*** Opening SOURCE MATERIAL ***

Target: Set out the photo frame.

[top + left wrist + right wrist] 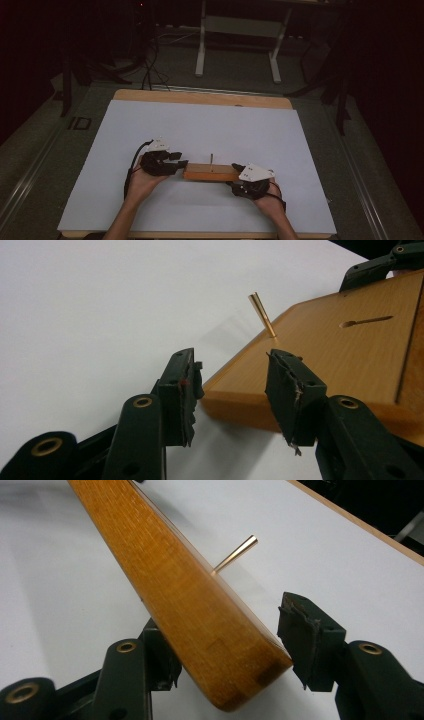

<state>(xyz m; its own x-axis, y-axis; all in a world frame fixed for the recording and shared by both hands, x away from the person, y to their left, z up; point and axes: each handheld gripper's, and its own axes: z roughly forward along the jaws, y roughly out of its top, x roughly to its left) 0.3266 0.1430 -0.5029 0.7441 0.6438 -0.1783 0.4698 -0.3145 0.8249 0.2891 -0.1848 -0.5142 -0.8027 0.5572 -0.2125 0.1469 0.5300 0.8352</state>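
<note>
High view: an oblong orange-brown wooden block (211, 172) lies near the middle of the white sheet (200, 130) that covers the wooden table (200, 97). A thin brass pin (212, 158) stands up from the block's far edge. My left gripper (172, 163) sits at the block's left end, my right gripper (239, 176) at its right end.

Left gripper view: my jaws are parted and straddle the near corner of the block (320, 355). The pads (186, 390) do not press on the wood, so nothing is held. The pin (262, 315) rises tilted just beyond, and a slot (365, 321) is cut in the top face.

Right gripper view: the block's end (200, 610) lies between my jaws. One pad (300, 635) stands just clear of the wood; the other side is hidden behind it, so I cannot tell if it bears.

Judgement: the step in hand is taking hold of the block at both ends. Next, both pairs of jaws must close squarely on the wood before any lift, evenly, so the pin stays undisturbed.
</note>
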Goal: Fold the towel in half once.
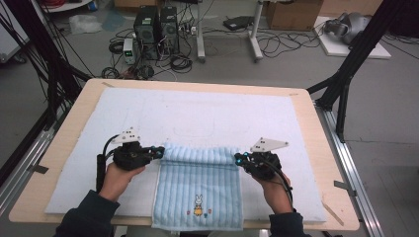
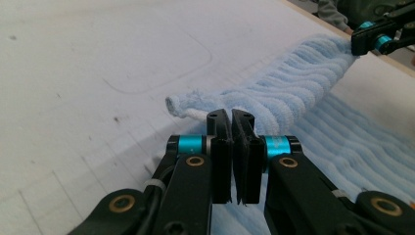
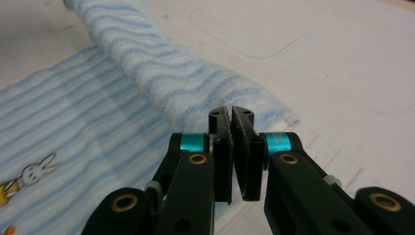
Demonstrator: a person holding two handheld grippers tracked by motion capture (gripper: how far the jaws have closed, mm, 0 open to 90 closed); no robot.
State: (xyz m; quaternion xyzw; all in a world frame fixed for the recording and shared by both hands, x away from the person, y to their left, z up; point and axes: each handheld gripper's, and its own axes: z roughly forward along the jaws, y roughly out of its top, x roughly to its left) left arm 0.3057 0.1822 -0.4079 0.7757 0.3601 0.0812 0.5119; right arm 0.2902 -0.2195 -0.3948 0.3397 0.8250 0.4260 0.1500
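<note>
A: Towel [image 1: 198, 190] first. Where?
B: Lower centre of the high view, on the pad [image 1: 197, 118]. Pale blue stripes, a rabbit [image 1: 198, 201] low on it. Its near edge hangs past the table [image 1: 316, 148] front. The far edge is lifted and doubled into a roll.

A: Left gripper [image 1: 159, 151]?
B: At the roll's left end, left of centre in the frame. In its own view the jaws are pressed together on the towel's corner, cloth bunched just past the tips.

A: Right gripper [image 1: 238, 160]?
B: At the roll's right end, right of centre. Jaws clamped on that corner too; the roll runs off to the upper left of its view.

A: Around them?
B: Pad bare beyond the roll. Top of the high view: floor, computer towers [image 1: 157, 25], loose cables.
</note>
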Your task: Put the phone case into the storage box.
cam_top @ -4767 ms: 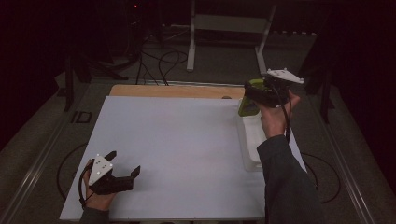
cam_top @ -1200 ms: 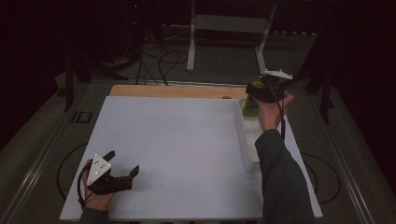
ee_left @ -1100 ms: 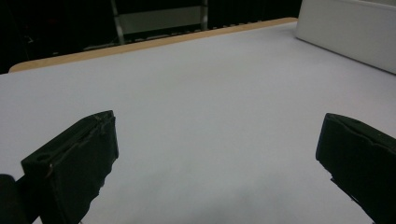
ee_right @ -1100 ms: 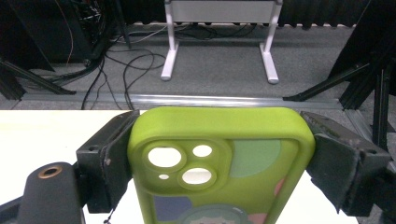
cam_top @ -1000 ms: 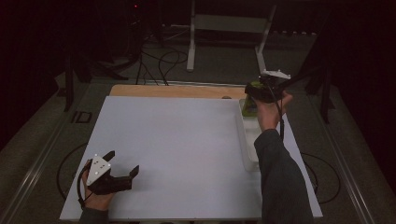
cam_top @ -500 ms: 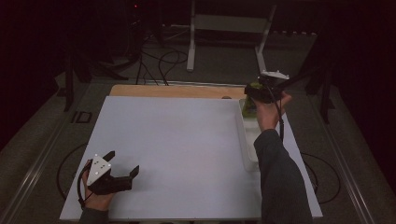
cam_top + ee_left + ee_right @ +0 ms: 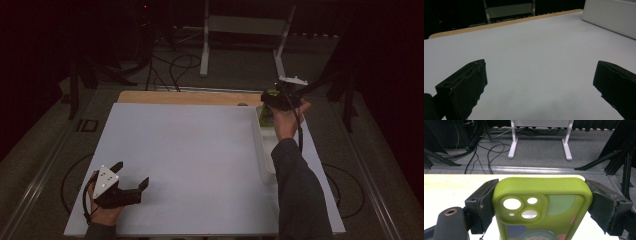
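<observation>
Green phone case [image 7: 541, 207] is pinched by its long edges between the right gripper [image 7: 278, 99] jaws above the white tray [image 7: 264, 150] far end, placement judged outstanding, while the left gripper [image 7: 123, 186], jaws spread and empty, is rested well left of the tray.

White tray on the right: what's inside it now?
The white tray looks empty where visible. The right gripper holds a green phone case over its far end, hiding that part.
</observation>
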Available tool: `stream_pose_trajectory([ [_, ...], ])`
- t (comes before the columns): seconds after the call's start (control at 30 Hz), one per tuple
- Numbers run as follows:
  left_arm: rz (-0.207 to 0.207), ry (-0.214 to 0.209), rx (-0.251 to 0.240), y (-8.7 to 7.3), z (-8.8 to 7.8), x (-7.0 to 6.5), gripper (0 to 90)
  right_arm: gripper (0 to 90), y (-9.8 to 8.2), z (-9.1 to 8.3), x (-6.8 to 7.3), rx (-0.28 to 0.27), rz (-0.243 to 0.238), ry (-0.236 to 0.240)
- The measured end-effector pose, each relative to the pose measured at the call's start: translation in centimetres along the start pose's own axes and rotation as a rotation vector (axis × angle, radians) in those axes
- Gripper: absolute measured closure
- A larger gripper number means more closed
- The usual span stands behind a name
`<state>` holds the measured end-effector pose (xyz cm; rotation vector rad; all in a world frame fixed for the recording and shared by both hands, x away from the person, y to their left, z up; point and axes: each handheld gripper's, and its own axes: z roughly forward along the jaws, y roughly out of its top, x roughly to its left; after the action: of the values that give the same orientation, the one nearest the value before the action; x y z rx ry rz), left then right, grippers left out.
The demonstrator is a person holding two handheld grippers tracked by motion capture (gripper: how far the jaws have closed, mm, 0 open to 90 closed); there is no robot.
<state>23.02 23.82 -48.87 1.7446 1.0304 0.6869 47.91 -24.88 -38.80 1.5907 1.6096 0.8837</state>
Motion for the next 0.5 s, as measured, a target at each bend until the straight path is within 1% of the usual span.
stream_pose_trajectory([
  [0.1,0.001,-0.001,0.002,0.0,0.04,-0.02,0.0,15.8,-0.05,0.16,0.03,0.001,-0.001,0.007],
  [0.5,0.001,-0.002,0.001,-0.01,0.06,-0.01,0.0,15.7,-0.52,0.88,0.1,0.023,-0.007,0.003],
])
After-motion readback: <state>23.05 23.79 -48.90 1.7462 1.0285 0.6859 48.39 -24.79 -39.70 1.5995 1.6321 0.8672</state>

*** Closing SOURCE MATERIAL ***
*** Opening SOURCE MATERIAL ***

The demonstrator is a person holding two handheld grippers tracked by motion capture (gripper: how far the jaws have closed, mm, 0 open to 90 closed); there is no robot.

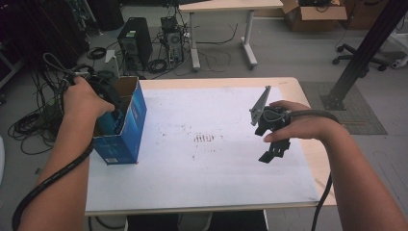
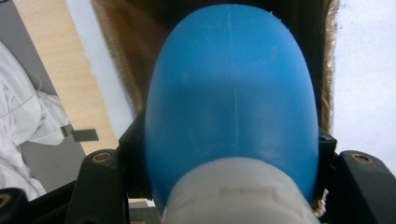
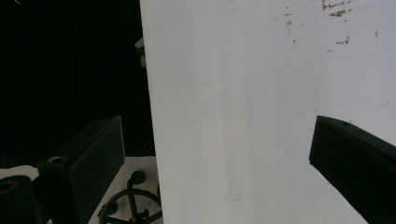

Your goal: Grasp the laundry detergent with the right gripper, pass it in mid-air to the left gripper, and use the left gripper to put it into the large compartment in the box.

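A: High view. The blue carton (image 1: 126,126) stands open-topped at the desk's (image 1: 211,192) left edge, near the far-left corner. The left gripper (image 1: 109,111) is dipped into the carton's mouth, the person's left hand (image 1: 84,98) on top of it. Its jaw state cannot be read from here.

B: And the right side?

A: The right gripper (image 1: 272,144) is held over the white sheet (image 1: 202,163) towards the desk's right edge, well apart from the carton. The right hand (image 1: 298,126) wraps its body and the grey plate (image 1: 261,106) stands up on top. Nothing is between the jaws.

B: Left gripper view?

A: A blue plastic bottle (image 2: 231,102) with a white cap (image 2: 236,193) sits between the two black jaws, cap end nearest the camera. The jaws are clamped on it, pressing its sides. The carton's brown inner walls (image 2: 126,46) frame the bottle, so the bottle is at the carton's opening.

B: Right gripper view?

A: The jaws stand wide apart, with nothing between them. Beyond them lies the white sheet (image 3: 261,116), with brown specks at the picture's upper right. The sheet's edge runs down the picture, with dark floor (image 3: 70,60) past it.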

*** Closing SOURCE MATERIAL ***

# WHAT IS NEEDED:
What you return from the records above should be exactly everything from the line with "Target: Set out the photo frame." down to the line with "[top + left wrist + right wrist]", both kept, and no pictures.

# REPLY:
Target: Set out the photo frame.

[top + left wrist + right wrist] 

What this exercise needed has been supplied.